TL;DR
A useful backtest report answers five questions, in order: was the edge real?, was it persistent?, was it cheap enough to trade?, was the risk bearable?, and could you tell yourself the story?. The first is Sharpe + Deflated Sharpe + Probability of Backtest Overfitting (PBO). The second is walk-forward efficiency. The third is turnover-adjusted return. The fourth is max drawdown + kurtosis + 3σ tail mass. The fifth is a per-trade log you can scroll without flinching. Skip any one and you are reading a sales deck, not a backtest.
Why this cheat sheet exists
Retail backtest reports range from thoughtful to marketing. The difference is which statistics get surfaced, which get buried, and which get omitted. This is a checklist for reading someone else's backtest (or your own) without getting fooled.
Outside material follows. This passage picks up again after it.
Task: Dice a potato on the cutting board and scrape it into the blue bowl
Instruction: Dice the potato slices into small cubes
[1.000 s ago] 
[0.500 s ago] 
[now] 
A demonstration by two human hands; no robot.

Every item links to a browser tool that runs the calculation on a returns CSV; you can verify a report while you are reading it.
1 · Was the edge real?
The first question is whether the reported Sharpe would have been reachable by random chance, given how many candidates the author tested.
- Sharpe ratio (annualized) — the headline. Anything below 0.5 is noise at daily frequencies; 1.0 is decent; above 2.0 requires scrutiny.
- Deflated Sharpe Ratio (DSR) — Bailey & Lopez de Prado's closed-form correction for multiple testing. If the author tested 50 strategies and reports the best one at Sharpe 2.1, the DSR tells you the probability that a zero-edge null would have produced that Sharpe. Use the Backtest Overfitting Score to compute it directly.
- Probability of Backtest Overfitting (PBO) via Combinatorially-Symmetric Cross-Validation (CSCV). Measures how often the in-sample winner underperforms the median out-of-sample. PBO > 0.5 means the selection procedure has zero discriminating power.
Red flag: a Sharpe above 1.5 reported without a Deflated Sharpe or PBO number is either naïve or evasive.
2 · Was the edge persistent?
A strategy that wins 2024 and loses 2023 may be fitted to 2024. Walk-forward analysis slices history into rolling (or expanding) train/test windows and reports how the strategy performs when parameters are locked in on one window and evaluated on the next.
- Walk-forward efficiency (WFE) — ratio of out-of-sample Sharpe to in-sample Sharpe. Above 0.5 is good; below 0.3 is overfit.
- Per-window Sharpe stability — a single blow-up window can hide inside a respectable average. Scan the window-by-window table, not just the summary number.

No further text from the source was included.